Muy
poco se supo de la otra arca. Se cuenta que esta arca no era una embarcación
física construida por la mente ni las manos del hombre. Se dice también que no
hubo ninguna inundación por lluvia que salvara a unos pocos y eliminara a los demás.
Afirman que no hubo un Dios externo, distante, que dictaminase el cataclismo.
Cuenta el relato que todo surgió desde el interior de cada uno de los seres que
participaron en esta nueva historia, en la que la conciencia y la inconsciencia
tuvieron su última contienda.
En
esta nueva historia sí hubo muertes y salvados, pero no del modo tradicional. De
hecho, las muertes esta vez fueron voluntarias, conscientes, y produjeron un
renacer. Sí hubo llamados, sí hubo convocatoria, pero no a reunirse en un sitio
geográfico, no al abordaje de artefacto alguno que nos salvaría del torrente
gigantesco ajeno a cada uno de nosotros.
La
salvación, esta vez, estuvo a cargo de quienes acogieron a la conciencia como
nueva forma de vida. La muerte solo ocurrió en la persona anterior, a la
inconsciente, a quien por una inflamación desmedida del ego, empujaba a su fin
su propia existencia en el planeta. Fue la muerte de la inconciencia, de la
demencia, de la compulsión alienante de autodestrucción.
No
hubo tiempo para la reflexión, para el examen de las cosas, para organizar
ejércitos de líderes o educadores. Debido a la urgencia, no hubo tiempo de
separar en grupos, de repartir el plan, de coordinar las acciones. Fue entonces
cuando lo insoportable del sufrimiento entró en escena como la última opción.

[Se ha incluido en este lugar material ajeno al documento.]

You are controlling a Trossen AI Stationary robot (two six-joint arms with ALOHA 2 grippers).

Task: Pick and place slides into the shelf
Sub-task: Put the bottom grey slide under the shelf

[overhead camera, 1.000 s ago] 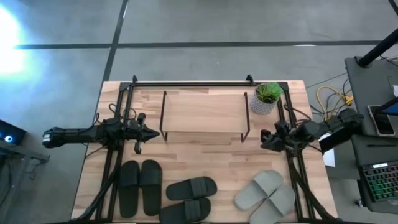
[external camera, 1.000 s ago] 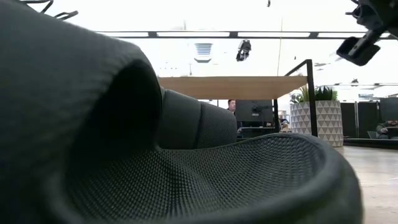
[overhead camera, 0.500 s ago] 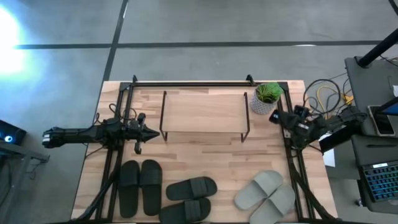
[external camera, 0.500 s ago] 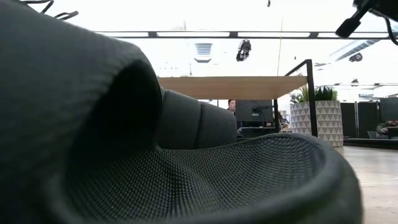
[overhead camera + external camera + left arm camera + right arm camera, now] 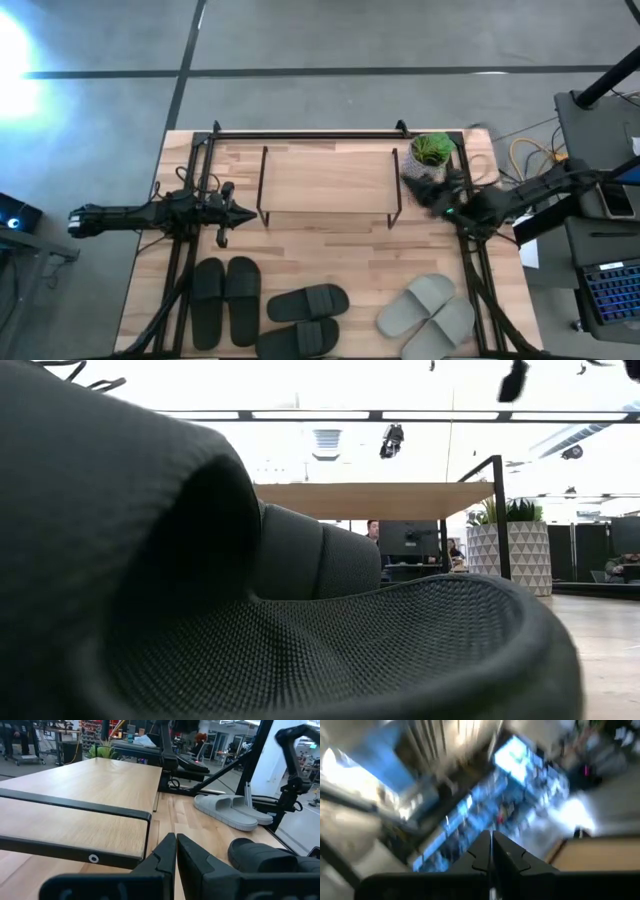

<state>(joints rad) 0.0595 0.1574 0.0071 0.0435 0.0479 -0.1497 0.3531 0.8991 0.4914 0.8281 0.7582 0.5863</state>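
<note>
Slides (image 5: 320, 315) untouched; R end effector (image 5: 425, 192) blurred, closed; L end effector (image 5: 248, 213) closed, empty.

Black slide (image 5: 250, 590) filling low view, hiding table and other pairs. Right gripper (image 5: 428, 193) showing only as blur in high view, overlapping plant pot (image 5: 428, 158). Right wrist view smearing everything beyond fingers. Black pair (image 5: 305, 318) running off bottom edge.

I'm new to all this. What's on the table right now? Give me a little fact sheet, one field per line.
Shelf: shelf at the table's back, nothing on top
Slides: black pair, dark olive pair, pale grey pair, all along the front edge
Plant: potted plant beside the shelf
Left gripper: left gripper shut, empty
Right gripper: right gripper shut, empty, near the plant
</note>
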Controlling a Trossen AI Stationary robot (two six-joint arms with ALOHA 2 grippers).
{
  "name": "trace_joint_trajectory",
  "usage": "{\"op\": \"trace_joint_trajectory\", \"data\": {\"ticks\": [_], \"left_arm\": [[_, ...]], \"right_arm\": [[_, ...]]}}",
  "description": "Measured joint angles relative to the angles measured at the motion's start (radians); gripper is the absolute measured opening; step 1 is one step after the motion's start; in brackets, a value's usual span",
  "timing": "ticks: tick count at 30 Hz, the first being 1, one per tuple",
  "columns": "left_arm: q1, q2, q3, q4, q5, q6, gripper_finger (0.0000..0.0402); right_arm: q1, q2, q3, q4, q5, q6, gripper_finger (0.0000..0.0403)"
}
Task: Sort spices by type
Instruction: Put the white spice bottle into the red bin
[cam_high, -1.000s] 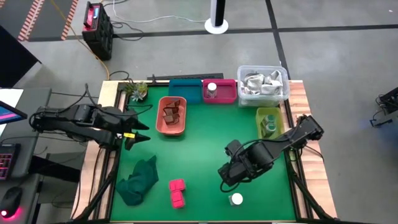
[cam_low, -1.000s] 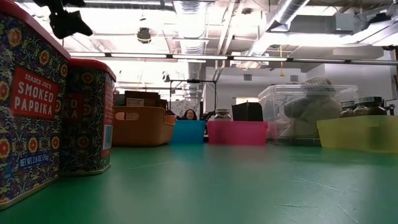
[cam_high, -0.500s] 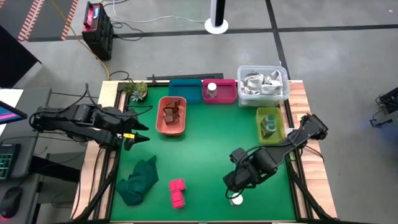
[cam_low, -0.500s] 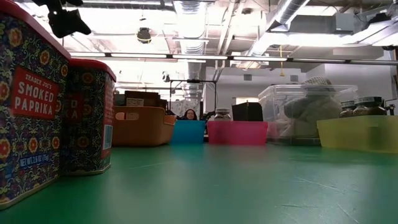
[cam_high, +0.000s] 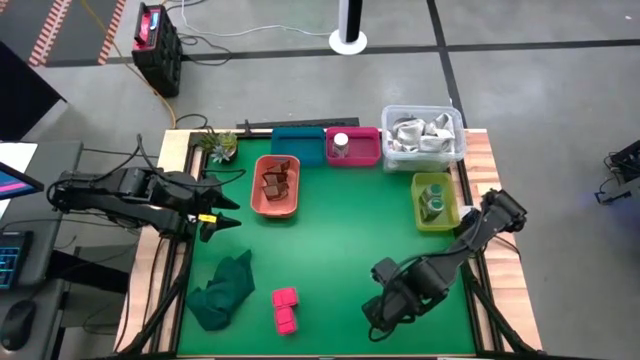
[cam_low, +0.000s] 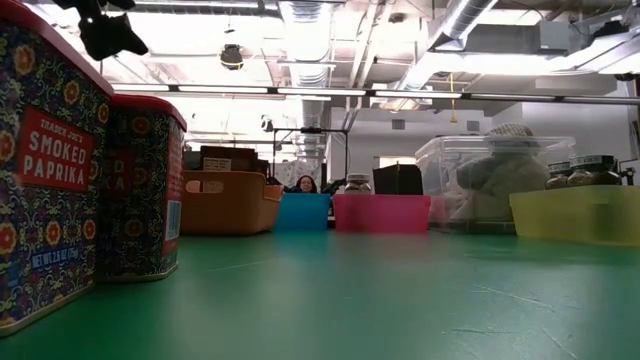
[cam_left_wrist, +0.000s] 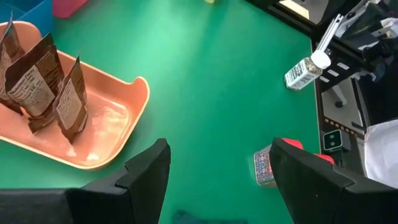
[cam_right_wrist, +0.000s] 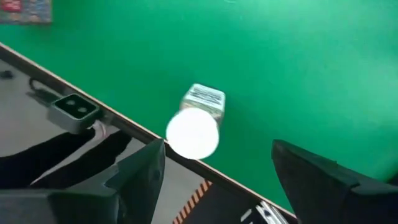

Fue el sufrimiento, que a falta de la terapia efectiva debió esculpir la nueva
obra, debió tomar el timón y reventar las defensas del ego individual y
colectivo para dejar entrar la luz en la penumbra, en esos sórdidos entornos a
los que la civilización nos había llevado; en ese aquelarre moderno en el que
todos sobrevivíamos con placer patológico, en esta “normalidad” a la que nos
habíamos habituado, abusando del cuerpo, de la mente, del prójimo; haciendo
brotar las peores enfermedades, desvirtuando los ciclos otrora perfectos de
nuestra naturaleza, causando la muerte indigna de nuestro cuerpo físico por el
amordazamiento, por la acumulación de basura y ruido sobre nuestro mundo
espiritual.
De
hecho, el cataclismo no fue la noticia. El cataclismo ya venía sucediendo de
forma orgánica y no tan silenciosa. El acontecimiento a resaltar fue la
salvación, la muerte en vida, voluntaria −de lo que algunos llaman “la vieja
naturaleza” y Claudio Naranjo denominaba el “homo demens”− y su posterior y
consecuente renacimiento a la luz de la conciencia de los seres que al fin
pudieron domar sus emociones, sus pasiones y adicciones, para finalmente abrir
su espacio interior a la vida, a la compasión, a la empatía, al gozo verdadero,
a la paz y a la convivencia amorosa con la conciencia como vehículo, de la mano
del autoconocimiento, del reconocimiento del otro como de sí mismo: porque si
tú y yo somos lo mismo, lo único que quiero para ti es el bien.